Spawn-ready sockeye begin staging at the outlet and entering the drainage in mid July. This marks the beginning of the time of plenty for these trout. Hundreds of them follow the masses of sockeye that pass through the Alagnak River, Big Ku, and lake headed to the spawning tributaries. Some of the best fishing this time of year can be right at the outlet in Kukaklek Lake.

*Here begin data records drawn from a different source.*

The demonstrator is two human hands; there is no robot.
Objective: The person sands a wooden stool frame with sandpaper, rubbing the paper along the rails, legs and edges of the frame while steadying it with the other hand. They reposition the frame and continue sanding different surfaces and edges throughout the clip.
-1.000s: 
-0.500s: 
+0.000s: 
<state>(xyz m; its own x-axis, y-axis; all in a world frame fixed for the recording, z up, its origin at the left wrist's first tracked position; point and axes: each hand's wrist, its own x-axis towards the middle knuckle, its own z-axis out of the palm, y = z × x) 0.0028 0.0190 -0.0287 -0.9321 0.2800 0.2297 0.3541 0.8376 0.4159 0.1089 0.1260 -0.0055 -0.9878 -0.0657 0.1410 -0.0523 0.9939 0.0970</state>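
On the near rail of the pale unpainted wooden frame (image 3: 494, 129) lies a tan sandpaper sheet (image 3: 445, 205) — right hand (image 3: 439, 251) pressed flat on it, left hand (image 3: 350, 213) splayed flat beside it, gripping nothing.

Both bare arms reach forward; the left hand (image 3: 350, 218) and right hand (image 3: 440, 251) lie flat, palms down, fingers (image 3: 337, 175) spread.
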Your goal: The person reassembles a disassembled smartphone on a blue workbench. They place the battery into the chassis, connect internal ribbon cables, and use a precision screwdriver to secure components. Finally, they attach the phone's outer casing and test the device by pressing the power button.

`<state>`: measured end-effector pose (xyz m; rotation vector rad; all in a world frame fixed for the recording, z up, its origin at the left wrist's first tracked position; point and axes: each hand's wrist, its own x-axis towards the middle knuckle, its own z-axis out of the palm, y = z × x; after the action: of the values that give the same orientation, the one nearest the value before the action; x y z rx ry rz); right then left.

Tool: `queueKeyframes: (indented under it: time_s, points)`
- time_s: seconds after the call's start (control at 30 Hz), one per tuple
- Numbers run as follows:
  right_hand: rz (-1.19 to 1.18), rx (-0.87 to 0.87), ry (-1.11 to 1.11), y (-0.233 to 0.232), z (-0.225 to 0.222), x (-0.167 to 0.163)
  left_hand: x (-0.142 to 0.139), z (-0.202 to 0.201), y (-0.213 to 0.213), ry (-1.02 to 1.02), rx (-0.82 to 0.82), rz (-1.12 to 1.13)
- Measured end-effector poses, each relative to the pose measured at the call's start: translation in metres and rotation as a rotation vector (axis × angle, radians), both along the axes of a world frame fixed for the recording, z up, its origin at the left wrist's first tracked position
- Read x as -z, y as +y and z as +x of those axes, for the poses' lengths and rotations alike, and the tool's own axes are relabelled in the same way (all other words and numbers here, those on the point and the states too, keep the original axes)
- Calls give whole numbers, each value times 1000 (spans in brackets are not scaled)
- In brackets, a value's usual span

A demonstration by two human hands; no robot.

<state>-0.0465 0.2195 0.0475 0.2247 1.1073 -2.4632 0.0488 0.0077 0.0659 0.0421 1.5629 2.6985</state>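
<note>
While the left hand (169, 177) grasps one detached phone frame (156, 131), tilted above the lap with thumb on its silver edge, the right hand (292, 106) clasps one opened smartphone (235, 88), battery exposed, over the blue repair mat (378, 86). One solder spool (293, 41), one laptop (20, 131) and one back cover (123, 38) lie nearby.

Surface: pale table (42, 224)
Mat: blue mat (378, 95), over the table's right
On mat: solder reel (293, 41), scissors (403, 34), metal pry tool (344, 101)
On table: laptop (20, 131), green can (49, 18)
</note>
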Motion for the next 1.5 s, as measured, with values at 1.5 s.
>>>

August is prime time at ‘Lima Kilo’ and it’s always on fire if you know where to be. The sockeye are spawning, bears are everywhere, the fireweed is topped out, and there is no more spectacular place on the peninsula. As the fall back starts, spawned out or dying salmon float down stream depositing flesh and biomass throughout the drainage. This causes a large number of the trout to follow and head back into the lake or possibly another tributary. Then one day long about September it’s pretty much all over but the crying. An angler and his guide can walk 5 miles of stream hunting for takes, but maybe only land a couple of note worthy fish, instead of the 30 he landed that one fine day just weeks prior.
It’s a short hop over the ridge from Rapids Camp Lodge, a beautiful 20 minute flight in any of the lodge’s 4 DeHaviland Beavers or 14 minutes in the turbine Otter. RCL is one of the only lodges that access the Little Ku with both wheels and floats for an unbelievable back-country trouting experience. Don’t say we didn’t warn you.